Diabetes experts meeting in Lisbon this week are taking a close look at whether a class of long-acting diabetes drugs, including Byetta and Victoza, could be linked to an increased risk of cancer and other side effects.
The European Association for the Study of Diabetes will look at growing evidence that long-acting diabetes drugs could increase the risk of pancreatitis and thyroid cancer.
A number of studies, including a recent analysis of complaints filed with the FDA, suggests that users of Byetta, Bydureon and Victoza may be six times as likely to contract pancreatitis than those not taking the drugs. These numbers came from an analysis of the FDA’s adverse event reporting program and were published in July.
The analysis looked at reports from 2004 through 2009, and looked at both Byetta and Januvia, a diabetes drug belonging to a different class of medications. However, concerns over pancreatitis and thyroid cancer in relation to certain diabetes drugs goes back much further.
In a report released in March 2010, the FDA warned that animal testing revealed possible thyroid cancer links with Victoza, which could also apply to similar long-acting diabetes treatment medications, including Bydureon, a long-acting version of Byetta.
Victoza, Byetta and Bydureon belong to a class of drugs known as GLP-1 therapies, which have seen increasing sales as diabetics seek insulin control medications that they have to take less frequently.
Officials from Novo Nordisk, the makers of Victoza, and Amylin and Eli Lilly, the makers of Byetta, say there is no evidence linking their drugs to increased cancer risk. They have criticized the use of FDA’s reporting system in the most recent study, saying it is not a scientific means of determination because the number of reports filed is not an indicator of the number of actual problems.
Most experts acknowledge that the number of problems reported to the FDA typically only represents 1% to 10% of the actual number of adverse events that have been experienced by users of prescription medications.

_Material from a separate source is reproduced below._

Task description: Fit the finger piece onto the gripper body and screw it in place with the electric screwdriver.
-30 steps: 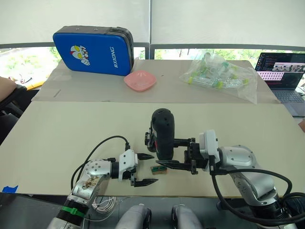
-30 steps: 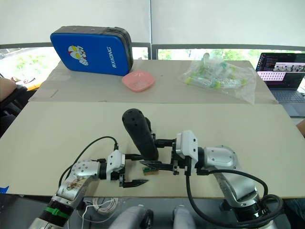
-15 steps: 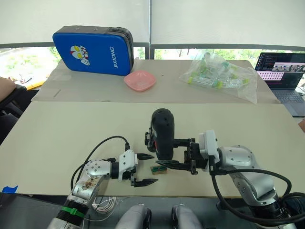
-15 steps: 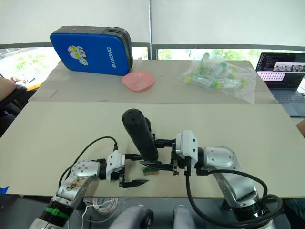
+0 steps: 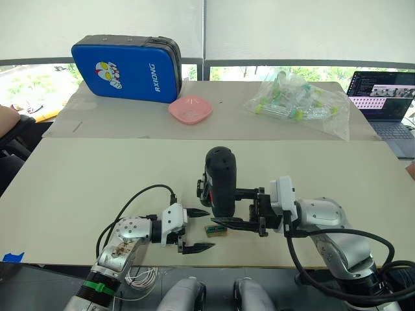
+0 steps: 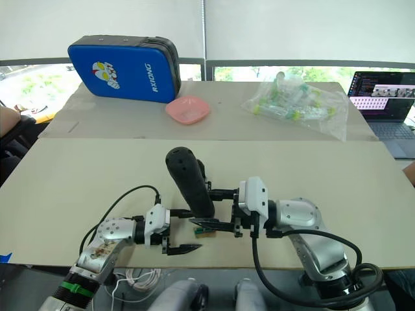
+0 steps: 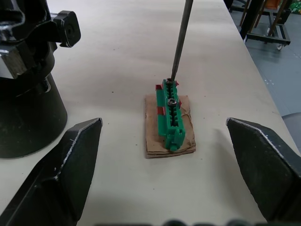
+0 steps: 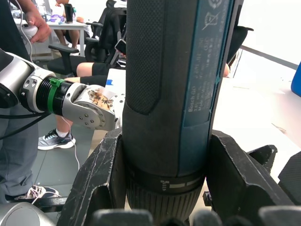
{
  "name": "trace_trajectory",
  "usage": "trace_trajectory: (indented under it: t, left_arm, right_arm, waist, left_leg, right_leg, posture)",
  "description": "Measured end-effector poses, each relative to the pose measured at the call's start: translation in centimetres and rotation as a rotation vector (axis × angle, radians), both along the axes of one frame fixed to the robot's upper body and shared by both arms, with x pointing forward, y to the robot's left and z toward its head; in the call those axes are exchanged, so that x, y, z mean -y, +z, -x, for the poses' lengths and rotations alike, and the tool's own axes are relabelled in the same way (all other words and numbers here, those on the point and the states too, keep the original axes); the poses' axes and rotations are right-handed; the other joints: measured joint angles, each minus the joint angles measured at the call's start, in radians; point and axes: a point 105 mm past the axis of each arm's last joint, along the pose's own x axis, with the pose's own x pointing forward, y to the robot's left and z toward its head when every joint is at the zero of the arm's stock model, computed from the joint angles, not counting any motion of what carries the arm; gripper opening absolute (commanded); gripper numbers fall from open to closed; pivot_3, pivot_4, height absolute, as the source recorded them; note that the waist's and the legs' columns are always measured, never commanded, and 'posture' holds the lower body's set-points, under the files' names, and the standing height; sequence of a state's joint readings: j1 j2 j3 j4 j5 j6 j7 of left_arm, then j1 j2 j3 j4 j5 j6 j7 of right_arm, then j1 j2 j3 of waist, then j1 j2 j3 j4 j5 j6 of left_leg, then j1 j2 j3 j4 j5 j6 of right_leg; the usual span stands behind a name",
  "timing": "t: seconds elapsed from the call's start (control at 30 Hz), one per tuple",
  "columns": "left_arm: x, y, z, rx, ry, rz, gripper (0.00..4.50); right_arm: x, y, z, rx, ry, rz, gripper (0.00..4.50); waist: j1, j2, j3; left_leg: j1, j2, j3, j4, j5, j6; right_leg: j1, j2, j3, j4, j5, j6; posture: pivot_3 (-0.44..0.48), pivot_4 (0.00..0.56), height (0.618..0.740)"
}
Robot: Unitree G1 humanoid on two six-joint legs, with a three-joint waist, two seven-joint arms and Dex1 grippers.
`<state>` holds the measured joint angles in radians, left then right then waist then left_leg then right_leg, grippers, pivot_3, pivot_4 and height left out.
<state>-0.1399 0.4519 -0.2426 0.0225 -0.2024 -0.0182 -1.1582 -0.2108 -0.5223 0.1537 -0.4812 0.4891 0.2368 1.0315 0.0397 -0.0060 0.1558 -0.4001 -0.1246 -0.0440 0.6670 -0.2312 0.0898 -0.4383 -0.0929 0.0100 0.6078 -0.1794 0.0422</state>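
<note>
My right gripper is shut on the electric screwdriver, a thick black cylinder held upright. Its thin metal bit rests on a screw in a small green block lying on a scrap of brown card. The gripper body, a chunky black block with a rounded base, stands just behind and beside the screwdriver, mostly hidden in the eye views. My left gripper is open near the table's front edge, its fingers either side of the green block without touching it. The finger piece is out of view.
On the far table lie a blue case, a pink dish and a plastic bag of tubes. A laptop sits at the far right. A person's arm shows at the left edge.
</note>
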Motion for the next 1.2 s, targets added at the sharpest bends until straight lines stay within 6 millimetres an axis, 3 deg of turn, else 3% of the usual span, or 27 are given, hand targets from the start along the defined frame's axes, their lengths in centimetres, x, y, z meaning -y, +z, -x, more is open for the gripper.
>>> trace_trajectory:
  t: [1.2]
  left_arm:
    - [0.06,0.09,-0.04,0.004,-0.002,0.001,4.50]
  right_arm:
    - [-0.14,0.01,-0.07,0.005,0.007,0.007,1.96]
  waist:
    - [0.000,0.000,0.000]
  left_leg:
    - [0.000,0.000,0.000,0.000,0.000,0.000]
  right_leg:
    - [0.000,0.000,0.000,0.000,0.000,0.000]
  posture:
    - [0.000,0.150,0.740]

Byetta (exenatide) is used to control blood sugar levels and is part of a class of medications known as incretin mimetics, which imitate natural hormones that lower blood glucose levels. In recent years, FDA adverse event reports have raised concerns about a link between Byetta and pancreatitis, including severe cases of necrotizing pancreatitis and hemorrhagic pancreatitis, which have resulted in several deaths.
Concerns about pancreatitis from Byetta first surfaced in 2007, when the FDA issued an alert indicating that the drug had been linked to at least 30 reports of acute pancreatitis. In August 2008, the FDA notified doctors about six more cases of severe pancreatitis with Byetta, including two deaths. Following the FDA announcement, the drug makers disclosed that they were aware of at least four other pancreatitis deaths among Byetta users.
Amylin and Eli Lilly currently face a number of Byetta lawsuits involving allegations that they failed to adequately research their medication and warn about the risk of pancreatitis or other side effects of the diabetes drug.